Les résultats intermédiaires confirment une relation dose/effet et temps de prise/effet avec un risque de méningiome :
. multiplié par 7 pour le groupe exposé à des doses fortes, plus de 3 g sur plus de six mois, soit au moins 3 boites prescrites par mois
. multiplié par 20 au-delà d’une dose cumulée de 60 000 mg, ceci représente une prise de 50 mg pendant 20 jours par mois pendant 5 ans

« 5 ans » est-ce la réponse à la question posée ? A partir de quand, l’utilisation est-elle dite prolongée ?

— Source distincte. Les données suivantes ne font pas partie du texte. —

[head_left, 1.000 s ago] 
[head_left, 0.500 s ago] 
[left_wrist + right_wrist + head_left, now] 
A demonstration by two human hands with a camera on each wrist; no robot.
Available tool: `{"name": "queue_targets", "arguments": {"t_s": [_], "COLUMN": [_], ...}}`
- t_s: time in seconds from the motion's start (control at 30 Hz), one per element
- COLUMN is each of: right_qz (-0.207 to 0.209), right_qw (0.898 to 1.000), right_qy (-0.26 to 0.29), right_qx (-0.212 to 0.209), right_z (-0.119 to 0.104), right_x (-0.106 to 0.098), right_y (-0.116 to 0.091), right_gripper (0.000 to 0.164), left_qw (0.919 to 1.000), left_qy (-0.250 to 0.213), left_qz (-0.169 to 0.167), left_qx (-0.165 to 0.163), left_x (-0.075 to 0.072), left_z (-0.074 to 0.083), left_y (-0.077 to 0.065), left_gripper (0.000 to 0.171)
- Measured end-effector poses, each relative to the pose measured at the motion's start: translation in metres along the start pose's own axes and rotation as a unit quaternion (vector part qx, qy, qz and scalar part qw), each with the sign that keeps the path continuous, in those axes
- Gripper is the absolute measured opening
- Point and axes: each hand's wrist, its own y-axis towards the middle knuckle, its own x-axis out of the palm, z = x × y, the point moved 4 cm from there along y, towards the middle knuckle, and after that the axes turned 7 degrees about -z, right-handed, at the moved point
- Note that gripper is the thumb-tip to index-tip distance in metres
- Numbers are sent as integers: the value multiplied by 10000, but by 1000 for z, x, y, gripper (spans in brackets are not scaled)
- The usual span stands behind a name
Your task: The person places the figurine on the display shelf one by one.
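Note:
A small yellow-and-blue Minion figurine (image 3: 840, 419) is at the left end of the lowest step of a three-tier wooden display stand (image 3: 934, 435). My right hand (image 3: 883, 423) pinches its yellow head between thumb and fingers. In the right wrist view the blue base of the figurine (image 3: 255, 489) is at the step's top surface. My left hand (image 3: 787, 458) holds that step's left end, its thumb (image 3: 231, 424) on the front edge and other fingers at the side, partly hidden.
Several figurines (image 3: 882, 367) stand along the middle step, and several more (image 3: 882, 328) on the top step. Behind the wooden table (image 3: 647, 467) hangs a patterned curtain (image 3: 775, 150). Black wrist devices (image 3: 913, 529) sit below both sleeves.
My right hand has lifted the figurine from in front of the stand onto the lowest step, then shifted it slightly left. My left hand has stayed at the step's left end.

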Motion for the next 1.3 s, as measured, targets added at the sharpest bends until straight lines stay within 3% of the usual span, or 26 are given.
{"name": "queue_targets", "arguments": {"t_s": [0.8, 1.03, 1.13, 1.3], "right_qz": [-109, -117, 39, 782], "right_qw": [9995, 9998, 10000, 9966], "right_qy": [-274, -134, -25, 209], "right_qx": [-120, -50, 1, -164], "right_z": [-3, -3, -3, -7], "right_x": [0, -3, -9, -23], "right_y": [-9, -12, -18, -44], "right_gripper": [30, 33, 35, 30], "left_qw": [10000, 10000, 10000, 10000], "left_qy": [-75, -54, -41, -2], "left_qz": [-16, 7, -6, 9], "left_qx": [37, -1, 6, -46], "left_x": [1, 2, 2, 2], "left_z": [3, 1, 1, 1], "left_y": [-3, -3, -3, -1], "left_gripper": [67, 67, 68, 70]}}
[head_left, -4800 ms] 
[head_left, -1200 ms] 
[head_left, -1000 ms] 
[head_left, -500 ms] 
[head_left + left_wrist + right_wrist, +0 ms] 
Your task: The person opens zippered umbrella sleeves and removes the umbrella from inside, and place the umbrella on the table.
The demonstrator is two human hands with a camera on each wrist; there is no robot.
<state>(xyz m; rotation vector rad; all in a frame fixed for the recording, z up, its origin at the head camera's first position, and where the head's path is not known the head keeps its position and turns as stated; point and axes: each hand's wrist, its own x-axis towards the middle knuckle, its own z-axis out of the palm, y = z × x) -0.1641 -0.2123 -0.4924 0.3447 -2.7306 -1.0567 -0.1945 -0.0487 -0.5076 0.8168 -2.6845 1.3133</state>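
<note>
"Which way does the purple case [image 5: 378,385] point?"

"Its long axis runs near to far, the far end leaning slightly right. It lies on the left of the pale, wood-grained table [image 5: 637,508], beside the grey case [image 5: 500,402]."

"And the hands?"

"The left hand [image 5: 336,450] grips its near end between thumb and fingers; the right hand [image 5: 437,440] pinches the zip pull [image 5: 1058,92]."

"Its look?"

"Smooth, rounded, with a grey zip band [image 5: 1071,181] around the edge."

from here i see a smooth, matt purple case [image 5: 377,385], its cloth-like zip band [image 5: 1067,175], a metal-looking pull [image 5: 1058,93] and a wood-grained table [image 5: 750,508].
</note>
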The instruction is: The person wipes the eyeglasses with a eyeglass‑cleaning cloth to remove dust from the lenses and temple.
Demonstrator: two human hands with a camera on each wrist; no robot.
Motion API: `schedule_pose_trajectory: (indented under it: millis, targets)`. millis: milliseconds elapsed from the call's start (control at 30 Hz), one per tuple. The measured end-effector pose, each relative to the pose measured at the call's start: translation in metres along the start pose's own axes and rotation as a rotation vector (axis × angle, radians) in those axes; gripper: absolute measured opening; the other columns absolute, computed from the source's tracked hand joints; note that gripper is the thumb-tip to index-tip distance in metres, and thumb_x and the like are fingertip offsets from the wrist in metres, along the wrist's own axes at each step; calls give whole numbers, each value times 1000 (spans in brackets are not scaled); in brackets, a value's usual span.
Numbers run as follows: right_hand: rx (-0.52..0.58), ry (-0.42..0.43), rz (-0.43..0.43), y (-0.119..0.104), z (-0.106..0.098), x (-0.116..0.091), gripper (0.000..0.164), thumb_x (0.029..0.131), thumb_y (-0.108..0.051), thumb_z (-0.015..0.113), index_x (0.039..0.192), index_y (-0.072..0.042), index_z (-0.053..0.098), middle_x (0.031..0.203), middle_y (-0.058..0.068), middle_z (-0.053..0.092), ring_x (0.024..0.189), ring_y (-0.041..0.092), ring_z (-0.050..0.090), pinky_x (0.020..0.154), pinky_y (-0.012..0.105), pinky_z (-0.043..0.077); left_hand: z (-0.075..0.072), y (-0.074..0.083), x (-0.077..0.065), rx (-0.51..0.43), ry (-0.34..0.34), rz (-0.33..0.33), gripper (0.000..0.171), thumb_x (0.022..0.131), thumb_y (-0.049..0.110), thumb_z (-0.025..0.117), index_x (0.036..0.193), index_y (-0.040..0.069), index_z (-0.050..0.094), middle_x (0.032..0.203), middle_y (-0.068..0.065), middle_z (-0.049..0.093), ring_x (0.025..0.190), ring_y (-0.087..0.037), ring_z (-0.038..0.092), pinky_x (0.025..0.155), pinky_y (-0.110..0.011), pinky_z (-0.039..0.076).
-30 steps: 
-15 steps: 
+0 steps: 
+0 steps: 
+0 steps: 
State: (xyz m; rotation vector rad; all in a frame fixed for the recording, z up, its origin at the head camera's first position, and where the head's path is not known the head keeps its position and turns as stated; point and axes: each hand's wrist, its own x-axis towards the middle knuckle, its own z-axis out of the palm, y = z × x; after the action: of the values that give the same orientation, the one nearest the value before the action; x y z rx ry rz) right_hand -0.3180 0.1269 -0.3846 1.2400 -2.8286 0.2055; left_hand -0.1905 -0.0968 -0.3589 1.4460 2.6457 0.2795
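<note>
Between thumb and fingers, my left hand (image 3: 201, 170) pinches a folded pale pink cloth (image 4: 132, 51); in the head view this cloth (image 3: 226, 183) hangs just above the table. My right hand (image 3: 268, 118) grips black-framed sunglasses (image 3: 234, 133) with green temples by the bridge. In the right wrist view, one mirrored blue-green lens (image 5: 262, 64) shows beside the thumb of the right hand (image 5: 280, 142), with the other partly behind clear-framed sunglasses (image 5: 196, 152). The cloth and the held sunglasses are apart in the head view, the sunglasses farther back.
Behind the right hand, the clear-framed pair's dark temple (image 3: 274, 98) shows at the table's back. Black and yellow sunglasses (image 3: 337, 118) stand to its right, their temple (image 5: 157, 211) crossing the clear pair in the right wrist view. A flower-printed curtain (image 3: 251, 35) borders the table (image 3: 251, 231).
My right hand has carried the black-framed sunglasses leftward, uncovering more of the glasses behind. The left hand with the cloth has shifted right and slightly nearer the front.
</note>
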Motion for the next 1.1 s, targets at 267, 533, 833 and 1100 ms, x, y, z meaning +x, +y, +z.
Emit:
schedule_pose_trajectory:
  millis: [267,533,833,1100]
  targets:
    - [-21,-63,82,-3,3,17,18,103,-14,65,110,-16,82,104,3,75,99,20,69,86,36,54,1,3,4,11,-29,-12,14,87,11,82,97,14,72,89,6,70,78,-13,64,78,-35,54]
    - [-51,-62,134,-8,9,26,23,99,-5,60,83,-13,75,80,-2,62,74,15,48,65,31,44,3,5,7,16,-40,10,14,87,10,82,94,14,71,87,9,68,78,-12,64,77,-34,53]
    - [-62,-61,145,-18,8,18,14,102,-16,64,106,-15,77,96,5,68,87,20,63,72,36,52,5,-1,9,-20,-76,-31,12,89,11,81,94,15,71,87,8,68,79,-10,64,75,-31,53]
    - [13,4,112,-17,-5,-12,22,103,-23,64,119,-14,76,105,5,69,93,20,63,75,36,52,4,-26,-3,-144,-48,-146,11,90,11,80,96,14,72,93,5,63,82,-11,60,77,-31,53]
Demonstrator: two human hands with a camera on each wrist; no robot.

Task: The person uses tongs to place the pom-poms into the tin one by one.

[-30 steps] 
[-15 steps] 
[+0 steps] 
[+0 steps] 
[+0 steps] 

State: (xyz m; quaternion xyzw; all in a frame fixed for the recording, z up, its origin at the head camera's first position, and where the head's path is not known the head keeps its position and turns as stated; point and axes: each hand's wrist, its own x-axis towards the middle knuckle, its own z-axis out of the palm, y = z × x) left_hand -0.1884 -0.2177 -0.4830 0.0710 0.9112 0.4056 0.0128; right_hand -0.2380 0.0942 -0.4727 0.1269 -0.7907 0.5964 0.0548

Les résultats montrent que le risque de méningiome augmente fortement avec l’âge de la patiente. Existe-t-il un âge limite à partir duquel, on ne devrait plus prescrire d’acétate de cyprotérone ?

Les résultats montrent que le risque de méningiome diminue très fortement après l’arrêt du traitement. Ceci veut dire que le risque de méningiome après arrêt n’est pas nul. Faut-il adopter une surveillance particulière chez les femmes exposées à l’acétate de cyprotérone de façon prolongée et ayant cessé de le prendre ? Si oui, pendant combien de temps faut-il rester en vigilance ?

Après nous avoir rappelé la contre-indication de l’acétate de cyprotérone en cas d’antécédent de méningiome, l’ANSM nous informe « saisir les sociétés savantes concernées et les neurochirurgiens pour élaborer des recommandations d’utilisation de l’acétate de cyprotérone. » Il est grand temps de le faire.